Blue Eyes and her Cherub of a baby brother were two little souls that I helped to find a home when they were in need of one. The fairy tale of adoption became a heartbreak for all involved when some huffing and puffing ended up blowing the house down… Adults on all sides of the scenario were devastated, guilt-ridden, disappointed, wondering what we’d missed. But the ones who paid most dearly in the collapse were Blue Eyes and the Cherub. They had come into this family needing it to be their last stop. And here we were, packing bags again and getting ready for a move. I was consumed with worry about the marks that would be left on their hearts, the kind that could far outlast any physical scar.

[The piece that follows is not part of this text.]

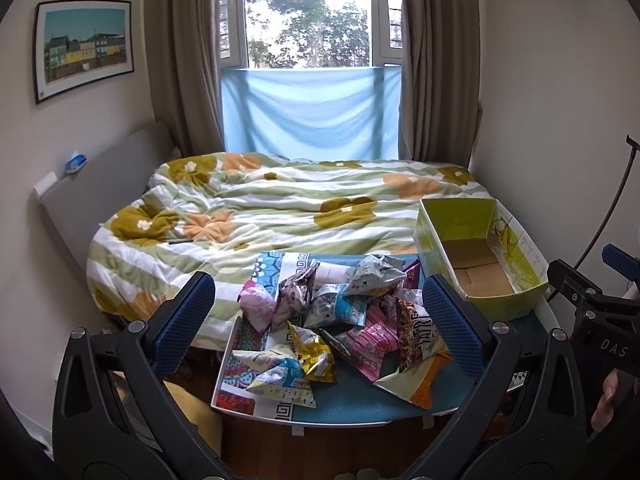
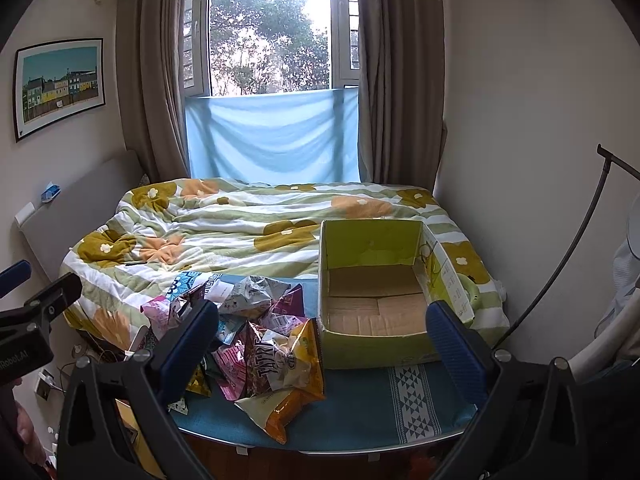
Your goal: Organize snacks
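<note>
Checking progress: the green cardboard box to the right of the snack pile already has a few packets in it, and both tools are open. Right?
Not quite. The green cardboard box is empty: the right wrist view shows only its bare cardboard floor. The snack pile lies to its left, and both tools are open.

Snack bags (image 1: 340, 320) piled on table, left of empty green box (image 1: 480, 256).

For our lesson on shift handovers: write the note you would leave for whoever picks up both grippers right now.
Left gripper: open, empty, hovering over the snack pile.
Right gripper: open, empty, facing the box.
Snack packets: all heaped on the small table at the foot of the bed, the orange chip bag nearest.
Green cardboard box: on the table to the right of the heap, nothing inside.
Done: nothing yet.
Left: probably move every packet into the box.
</note>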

Move, they did – to the home that was meant to be their Forever. And all along the way, I clucked and fussed (and drove some of the other folks involved mad, I’m sure), doing the very best I could in my endeavor to advocate for Blue Eyes and the Cherub. I felt they had, in a way, been entrusted to me. I took the responsibility very seriously all the way through adoption day. The short version is that, as I must always do, I watched them fly and wished them the very best in happiness with the Mom and Dad who must have been made for them.
Years passed. And I just so happened to run into the kids’ parents, who had Blue Eyes and the Cherub in tow. We had a lovely few moments together, remembering the role I played in their complicated little lives all so long ago. They offered, “Remember when,” stories and I marveled at the kids’ growth. It’s true, they were taller… not babies anymore. But the growth that I was celebrating had to do more with the genuine smile on his mouth and the laugh from his belly, and the peace in her eyes and the gentleness in they way she held her face. In bearing this witness, I felt honored for the part I got to play. Maybe, when other members of the kids’ treatment team felt like I was more of a terrorist than a therapist, it wasn’t all in vain. I considered, while I can take far less credit than the heroes we call Mom & Dad, that the smile and the gentleness may partially be there because I was so very ginger with their little hearts while I held them. Maybe the vigor for fighting the good fight was well placed, and the spoils were playing out in front of me in a way beyond what I could’ve conceived.
I came away from having their little arms circled around my waist again with a reminder about how important it is to pay attention, and to speak up on behalf of and stand up for those who cannot. If we are able to do anything good at all under the umbrella of “Child Welfare” and in the wake of the biggest heartbreak that can be had by a child, it is because Redemption is always at work. And we may count ourselves doubly blessed if we are called upon to play a part.